As for your final question, all things come around in Gargoyles.
where did Fox go to college? am i correct in assuming she did?
You're correct in assuming she went to college, yes. I have not given any thought to where.
How old is Fox
By the end of 1996, Fox was 30.
Hello again Greg! You know, this is getting addictive...
A Titania question, one I hope has never been asked, or at least not the way I'll be asking it...
I am, of course, refering to Titania's secret whisper to Fox. Since I got the hint long ago that, barring extreme circumstances, you'll take the content of her secret to your grave, I'll ask you something else.
I know you know what she told Fox. Now, my question, depending on your answer, has the potential of getting people off your back and have them never ask that damn question again.
1. Is Titania's secret to Fox of any value to us? Wait, let me clarify before you say something like "Define value". It has the potential to be a big revelation ala "Luke, I am your father", or it could be something simple of no real value to us fans except to satisfy our curiosity, like "Take care, child".
See, if it's not important for us to know, you can just answer no and be done with that question forever.
But if it IS of value to us, you'll probably just answer something non-commital and we (meaning other fans, not me) will just keep on pestering you forever...
Of course, knowing you, you could just as easily answer "Not saying" either way to keep us confused, since I'm beginning to think you like playing this game of leaving us in the dark, dangling a carrot in front of us to keep us moving foward just a bit further but never letting og of it :)
Anyway, thanks for the answer, no matter what it might be, and take care.
The truth is, as I've mentioned before, is that the question has been built up WAY beyond any potential "value" as you put it. That's not to say it has no value, but I have a strong feeling that the answer would now be anti-climactic. Disappointing. In it's original context, it was probably kinda cool and neat and clever and, above all else, right. But I don't think the answer now lives up to the hype. That's the MAIN reason that I'm still reluctant to reveal it. In your minds, it's still very cool... in the not knowing, it's still very cool. Presented with it as words on a screen... maybe it's just an "eh".
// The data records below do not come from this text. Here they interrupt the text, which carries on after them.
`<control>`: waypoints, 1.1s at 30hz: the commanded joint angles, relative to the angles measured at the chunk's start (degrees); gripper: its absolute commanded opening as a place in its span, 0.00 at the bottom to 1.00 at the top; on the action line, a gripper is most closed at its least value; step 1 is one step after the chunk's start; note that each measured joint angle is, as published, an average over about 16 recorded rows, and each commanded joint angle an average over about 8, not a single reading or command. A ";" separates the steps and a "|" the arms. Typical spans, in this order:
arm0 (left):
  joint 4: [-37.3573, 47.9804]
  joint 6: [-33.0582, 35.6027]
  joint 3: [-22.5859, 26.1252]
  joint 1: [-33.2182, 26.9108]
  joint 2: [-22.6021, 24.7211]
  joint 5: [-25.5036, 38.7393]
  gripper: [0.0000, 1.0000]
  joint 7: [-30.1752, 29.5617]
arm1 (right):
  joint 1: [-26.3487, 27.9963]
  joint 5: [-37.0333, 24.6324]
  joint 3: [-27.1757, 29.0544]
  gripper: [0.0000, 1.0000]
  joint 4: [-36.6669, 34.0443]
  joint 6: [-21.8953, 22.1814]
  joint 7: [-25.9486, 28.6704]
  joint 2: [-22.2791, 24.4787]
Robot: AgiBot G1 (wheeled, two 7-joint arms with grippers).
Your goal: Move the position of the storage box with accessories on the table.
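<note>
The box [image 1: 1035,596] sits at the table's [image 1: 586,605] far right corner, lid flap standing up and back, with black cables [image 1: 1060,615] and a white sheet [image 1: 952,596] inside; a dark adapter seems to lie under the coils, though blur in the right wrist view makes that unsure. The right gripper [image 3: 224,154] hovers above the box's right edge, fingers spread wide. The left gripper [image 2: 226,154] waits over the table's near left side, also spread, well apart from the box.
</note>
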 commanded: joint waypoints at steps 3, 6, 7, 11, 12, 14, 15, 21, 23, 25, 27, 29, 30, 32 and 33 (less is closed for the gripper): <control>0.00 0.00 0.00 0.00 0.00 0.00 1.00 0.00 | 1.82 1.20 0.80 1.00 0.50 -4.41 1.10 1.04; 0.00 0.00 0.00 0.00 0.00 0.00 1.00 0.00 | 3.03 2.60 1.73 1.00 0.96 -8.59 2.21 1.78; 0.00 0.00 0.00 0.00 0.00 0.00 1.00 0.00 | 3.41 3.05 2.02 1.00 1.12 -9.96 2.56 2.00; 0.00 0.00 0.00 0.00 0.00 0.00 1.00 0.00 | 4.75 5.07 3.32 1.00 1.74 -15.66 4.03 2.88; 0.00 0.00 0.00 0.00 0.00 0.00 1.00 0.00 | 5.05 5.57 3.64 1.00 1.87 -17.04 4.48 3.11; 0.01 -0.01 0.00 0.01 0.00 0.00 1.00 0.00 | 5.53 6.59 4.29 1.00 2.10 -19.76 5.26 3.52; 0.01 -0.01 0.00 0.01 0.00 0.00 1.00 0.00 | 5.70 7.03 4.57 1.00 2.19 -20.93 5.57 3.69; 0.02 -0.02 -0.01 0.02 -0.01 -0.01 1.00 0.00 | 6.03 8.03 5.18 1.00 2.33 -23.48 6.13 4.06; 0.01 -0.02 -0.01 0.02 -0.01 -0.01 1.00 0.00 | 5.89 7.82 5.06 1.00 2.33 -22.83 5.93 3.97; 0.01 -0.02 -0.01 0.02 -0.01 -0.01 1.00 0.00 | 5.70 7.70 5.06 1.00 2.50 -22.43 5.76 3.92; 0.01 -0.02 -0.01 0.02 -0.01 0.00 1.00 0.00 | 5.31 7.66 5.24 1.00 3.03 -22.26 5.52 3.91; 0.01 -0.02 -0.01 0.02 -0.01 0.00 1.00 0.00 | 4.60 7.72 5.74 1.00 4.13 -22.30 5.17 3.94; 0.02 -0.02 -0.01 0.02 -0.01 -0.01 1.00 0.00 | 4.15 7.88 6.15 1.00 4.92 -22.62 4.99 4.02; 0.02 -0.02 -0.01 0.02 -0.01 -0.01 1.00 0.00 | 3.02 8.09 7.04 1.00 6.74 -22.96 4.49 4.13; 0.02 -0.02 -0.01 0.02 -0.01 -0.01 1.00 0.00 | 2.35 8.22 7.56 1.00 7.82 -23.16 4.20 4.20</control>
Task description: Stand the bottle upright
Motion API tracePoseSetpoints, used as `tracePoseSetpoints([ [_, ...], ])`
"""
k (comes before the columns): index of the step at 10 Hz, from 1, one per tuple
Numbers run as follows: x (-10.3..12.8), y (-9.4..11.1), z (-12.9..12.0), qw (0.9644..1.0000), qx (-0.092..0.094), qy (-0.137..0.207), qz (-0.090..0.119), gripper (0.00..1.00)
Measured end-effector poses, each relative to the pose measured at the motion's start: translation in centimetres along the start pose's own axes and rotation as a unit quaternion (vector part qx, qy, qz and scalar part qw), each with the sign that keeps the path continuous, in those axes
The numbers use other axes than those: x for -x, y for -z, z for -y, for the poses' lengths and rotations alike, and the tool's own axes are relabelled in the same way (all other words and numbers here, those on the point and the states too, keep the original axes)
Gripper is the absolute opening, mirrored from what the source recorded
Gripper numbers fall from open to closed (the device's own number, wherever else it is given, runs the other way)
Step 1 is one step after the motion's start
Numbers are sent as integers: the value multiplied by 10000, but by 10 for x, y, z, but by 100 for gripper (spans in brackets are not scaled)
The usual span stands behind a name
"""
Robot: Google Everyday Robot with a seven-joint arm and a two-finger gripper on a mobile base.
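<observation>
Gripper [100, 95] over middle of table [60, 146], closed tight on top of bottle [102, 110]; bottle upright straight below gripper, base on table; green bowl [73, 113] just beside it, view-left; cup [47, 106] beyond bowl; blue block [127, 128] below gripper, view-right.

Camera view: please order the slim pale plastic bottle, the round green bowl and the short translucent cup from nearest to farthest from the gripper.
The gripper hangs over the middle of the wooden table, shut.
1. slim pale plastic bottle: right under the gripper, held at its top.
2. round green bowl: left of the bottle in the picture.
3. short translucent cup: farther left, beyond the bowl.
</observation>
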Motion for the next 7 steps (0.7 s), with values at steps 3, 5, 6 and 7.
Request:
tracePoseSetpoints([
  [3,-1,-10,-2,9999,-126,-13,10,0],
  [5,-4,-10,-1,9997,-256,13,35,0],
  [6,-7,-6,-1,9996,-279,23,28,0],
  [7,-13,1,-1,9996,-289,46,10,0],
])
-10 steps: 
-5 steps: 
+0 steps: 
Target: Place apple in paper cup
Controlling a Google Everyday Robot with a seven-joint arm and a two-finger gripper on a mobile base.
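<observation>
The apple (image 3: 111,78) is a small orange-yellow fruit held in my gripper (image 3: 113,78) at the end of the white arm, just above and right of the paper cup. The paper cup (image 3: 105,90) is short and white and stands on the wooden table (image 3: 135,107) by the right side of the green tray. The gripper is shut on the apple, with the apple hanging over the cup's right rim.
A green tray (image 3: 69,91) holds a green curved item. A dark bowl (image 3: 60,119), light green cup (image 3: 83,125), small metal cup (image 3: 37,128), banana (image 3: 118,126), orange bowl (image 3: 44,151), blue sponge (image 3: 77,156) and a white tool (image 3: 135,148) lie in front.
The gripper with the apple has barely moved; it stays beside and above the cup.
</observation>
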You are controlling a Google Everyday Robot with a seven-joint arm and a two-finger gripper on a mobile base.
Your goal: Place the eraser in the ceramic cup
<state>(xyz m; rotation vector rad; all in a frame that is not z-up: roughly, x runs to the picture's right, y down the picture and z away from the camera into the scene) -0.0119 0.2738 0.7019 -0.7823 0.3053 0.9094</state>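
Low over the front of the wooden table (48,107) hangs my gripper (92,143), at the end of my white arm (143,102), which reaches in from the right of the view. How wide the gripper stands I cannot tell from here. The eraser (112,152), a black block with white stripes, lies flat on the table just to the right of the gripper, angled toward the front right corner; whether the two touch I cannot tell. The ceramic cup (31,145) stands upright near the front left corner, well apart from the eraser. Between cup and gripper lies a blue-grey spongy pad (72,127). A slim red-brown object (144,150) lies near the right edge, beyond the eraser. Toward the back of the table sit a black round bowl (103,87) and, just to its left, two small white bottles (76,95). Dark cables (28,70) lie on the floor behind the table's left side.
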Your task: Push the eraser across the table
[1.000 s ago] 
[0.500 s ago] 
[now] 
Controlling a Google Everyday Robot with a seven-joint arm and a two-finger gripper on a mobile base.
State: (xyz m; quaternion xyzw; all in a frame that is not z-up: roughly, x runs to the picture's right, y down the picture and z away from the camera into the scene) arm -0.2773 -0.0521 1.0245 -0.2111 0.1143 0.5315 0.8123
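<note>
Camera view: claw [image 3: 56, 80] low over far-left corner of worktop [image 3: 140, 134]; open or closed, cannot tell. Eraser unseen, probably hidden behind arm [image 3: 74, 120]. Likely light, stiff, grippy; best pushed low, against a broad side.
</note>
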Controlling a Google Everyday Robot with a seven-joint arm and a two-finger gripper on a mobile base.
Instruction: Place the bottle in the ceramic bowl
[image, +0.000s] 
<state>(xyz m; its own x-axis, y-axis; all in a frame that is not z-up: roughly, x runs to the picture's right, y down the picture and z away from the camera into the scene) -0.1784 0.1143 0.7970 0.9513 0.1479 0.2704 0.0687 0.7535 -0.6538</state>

I've asked you what Titania told Fox, but I know now that you're probably only gonna answer it to your kids on your deathbed. So, I have a somewhat related question.
Was there actually something in the script? So did Kate Mulgrew actually say something? Was there something to whisper? Or was it just "Pst pst pst" so that you could establish some mystery for all those characters.
Now, the problem is, if the answer is no, I highly doubt you'll tell us, to keep the mystery that scene was meant to establish. But, if it is, you might tell us just "yes." But, having just written this, you might not tell us one way or another even if it is yes. I wonder, then, why I wrote this.
There was nothing specific written in the script.